Vous avez dit monumentales ?
Gazette Drouot n°41
Vendredi 21 novembre 2025
Destinées à l’ornement d’un parc, ces deux sculptures sont parmi les œuvres les plus innovantes de la période de transition entre les règnes de Louis XV et Louis XVI. Des chefs-d’œuvre achevés en 1780 par Étienne-Maurice Falconet. PAR CAROLINE LEGRAND
Ces deux œuvres sont l’un des rares témoignages parvenus jusqu’à nous du talent d’Étienne- Maurice Falconet pour la sculpture monumentale de jardin. Et pourtant, leur origine est à chercher du côté de petits modèles, créés en 1758 pour la Manufacture royale de porcelaine de Sèvres. Le maître y est depuis l’année précédente directeur de l’atelier de sculpture, nommé sur recommandation de sa protectrice Madame de Pompadour. En neuf ans, il imaginera pas moins de soixante-dix modèles, inspirés pour une grande part d’œuvres de François Boucher. De 1758 à 1780, date d’achèvement de ces deux sculptures – d’après l’inscription sur La Pêche –, nul ne sait ce qui a mené à la réalisation de ces versions hautes de près de deux mètres. Cette longue période a été marquée dans la carrière de Falconet par un séjour en Russie, entre 1766 et 1778,
où il est appelé par la Grande Catherine afin de réaliser la statue équestre de Pierre le Grand. Lorsqu’il revient en France vers 1779-1780, après un passage par les Pays- Bas et l’Italie, il reprend les chantiers en cours, dont sans doute ces deux allégories. Depuis ses créations pour les jardins de la marquise de Pompadour, au château de Crécy ou à celui de Bellevue, mais aussi sa Minerve destinée au parc du château de Choisy pour Louis XV, Falconet reçoit d’importantes commandes de ce type. Et ces œuvres en étaient certainement une. L’artiste a opté pour des groupes ambitieux, témoignant de son évolution stylistique depuis le tournant des années 1760. Drapées à l’antique, ces jeunes femmes proposent une anatomie gracile et juvénile, aux visages triangulaires, un canon féminin que Falconet fera sien. Elles évoluent dans des compositions tournoyantes, aux différents points de vue : une théâtralité baroque qu’il tempère d’une horizontalité et d’une quiétude dans l’attitude des personnages, s’engageant dans une veine plus intimiste et galante.

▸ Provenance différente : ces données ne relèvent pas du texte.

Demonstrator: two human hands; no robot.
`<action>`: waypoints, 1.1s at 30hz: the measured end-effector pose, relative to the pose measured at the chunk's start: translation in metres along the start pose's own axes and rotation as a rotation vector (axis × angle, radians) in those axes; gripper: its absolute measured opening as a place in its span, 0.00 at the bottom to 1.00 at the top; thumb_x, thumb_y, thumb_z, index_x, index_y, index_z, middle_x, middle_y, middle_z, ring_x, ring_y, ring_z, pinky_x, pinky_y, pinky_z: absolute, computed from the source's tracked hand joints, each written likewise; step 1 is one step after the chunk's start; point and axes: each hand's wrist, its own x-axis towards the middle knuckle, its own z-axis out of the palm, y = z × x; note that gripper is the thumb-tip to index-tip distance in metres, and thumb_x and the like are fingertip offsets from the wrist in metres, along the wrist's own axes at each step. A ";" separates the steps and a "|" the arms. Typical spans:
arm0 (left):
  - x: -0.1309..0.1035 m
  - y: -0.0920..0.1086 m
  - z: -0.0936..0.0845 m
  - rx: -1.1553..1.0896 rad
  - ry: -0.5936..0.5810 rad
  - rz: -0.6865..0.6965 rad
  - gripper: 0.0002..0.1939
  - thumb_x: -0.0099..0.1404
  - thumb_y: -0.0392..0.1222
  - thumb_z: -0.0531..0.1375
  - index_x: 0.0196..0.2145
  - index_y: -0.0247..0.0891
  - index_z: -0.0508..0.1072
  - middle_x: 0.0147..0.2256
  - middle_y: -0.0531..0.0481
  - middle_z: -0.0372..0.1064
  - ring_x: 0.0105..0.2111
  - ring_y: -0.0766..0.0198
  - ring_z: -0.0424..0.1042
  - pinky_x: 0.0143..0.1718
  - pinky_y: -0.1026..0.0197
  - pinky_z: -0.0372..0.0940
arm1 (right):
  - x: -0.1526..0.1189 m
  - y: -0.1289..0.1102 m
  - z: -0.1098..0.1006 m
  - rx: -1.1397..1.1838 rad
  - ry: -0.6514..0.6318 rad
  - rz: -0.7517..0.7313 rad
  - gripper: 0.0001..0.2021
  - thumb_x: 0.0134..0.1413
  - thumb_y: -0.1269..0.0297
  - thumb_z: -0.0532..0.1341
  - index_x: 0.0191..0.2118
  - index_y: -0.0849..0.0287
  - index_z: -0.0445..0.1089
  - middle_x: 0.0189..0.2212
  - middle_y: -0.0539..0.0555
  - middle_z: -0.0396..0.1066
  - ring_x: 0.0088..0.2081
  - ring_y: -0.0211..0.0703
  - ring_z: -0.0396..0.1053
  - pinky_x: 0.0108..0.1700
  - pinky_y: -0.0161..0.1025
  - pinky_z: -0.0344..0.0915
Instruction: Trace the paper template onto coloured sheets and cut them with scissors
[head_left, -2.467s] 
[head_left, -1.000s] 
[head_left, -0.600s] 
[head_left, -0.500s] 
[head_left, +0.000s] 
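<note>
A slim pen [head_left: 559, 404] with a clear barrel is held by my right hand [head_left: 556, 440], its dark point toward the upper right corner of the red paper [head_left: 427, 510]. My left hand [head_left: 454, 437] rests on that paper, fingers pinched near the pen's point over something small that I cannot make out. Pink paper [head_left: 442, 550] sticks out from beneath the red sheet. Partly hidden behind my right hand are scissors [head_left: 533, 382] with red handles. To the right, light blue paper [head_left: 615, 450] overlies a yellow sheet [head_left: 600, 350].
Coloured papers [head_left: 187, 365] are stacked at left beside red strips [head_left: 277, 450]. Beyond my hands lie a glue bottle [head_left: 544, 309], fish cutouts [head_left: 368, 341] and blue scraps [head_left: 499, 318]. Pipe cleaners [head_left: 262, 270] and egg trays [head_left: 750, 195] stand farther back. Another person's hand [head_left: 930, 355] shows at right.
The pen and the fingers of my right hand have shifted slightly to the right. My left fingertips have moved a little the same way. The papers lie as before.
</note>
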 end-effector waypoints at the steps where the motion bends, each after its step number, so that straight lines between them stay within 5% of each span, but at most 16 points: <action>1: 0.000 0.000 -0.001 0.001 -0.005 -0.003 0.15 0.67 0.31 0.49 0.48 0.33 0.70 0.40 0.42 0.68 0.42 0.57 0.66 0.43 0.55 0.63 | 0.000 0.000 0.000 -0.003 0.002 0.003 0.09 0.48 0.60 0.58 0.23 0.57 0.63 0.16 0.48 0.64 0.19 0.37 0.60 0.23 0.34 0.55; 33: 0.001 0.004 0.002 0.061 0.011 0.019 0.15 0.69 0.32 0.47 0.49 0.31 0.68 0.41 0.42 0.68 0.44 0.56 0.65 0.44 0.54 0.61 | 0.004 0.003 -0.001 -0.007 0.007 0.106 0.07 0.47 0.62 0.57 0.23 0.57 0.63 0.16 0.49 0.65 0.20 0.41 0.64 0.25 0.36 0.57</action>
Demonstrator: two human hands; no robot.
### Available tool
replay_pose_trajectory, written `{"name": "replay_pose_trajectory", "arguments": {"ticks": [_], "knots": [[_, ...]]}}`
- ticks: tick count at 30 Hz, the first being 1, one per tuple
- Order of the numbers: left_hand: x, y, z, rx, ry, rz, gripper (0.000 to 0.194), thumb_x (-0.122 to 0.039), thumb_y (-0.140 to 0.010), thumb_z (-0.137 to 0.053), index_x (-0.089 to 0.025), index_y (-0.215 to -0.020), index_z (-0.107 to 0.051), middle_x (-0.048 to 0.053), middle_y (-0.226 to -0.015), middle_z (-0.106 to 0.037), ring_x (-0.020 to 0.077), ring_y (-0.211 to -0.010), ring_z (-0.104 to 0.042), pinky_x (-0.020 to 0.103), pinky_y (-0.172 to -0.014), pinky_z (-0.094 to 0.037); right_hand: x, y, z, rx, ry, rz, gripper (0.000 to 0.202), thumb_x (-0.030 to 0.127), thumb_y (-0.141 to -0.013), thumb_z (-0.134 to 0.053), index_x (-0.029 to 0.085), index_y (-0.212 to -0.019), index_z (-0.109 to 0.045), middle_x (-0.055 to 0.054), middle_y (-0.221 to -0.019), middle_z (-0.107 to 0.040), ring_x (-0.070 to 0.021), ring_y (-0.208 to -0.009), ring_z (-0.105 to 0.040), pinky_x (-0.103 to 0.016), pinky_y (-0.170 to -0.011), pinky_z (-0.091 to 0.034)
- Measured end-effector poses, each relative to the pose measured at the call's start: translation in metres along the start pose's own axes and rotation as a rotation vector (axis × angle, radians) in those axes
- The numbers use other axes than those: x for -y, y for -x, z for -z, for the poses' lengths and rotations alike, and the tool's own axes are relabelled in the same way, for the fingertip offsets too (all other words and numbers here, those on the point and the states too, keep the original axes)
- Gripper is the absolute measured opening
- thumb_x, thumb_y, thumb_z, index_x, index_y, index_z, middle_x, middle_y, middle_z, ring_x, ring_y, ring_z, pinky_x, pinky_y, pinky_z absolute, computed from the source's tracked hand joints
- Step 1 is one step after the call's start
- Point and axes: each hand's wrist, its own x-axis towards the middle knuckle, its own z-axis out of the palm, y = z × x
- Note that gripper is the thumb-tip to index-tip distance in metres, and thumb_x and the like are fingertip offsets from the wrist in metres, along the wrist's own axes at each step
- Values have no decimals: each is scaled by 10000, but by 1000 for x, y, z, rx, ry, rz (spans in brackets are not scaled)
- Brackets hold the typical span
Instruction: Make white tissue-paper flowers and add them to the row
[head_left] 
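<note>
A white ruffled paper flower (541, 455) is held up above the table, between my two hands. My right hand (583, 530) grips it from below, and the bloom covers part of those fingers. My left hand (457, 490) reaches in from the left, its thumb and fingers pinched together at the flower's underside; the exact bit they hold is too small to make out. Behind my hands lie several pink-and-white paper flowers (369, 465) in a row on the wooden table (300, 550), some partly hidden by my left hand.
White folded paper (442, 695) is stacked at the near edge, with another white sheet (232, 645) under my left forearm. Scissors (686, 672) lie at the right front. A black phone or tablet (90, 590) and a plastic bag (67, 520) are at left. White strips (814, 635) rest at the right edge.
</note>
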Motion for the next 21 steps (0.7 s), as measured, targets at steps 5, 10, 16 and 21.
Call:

Ces sculptures, jalon du passage de l’artiste entre le rococo et un néoclassicisme assagi, étaient absentes du catalogue raisonné de son œuvre établi par Louis Réau, paru en 1922 (Paris, Demotte). Ce dernier les découvrit ensuite sur la Côte d’Azur, rédigeant à leur sujet un précieux tapuscrit non daté, conservé au musée du Louvre. Depuis, leur historique a été en partie retracé : elles se trouvaient vers 1922 à la villa Fantasia d’Èze, alors propriété d’Anastasia Mikhaïlovna (1860-1922) – nièce du tsar Alexandre III –, avant de passer dans la collection du milliardaire bolivien Antenor Patiño (1896-1982). Après 1977, elles ornaient le château de Rubelles (Seine-et- Marne) et, depuis 1993, le domaine de Sandricourt (Oise). En attendant une nouvelle étape, elles sont exposées jusqu’à leur vente dans le hall de l’hôtel Drouot.
MERCREDI 3 DÉCEMBRE, SALLE 10 – HÔTEL DROUOT. VILLANFRAY & POMMERY OVV. CABINET LACROIX – JEANNEST.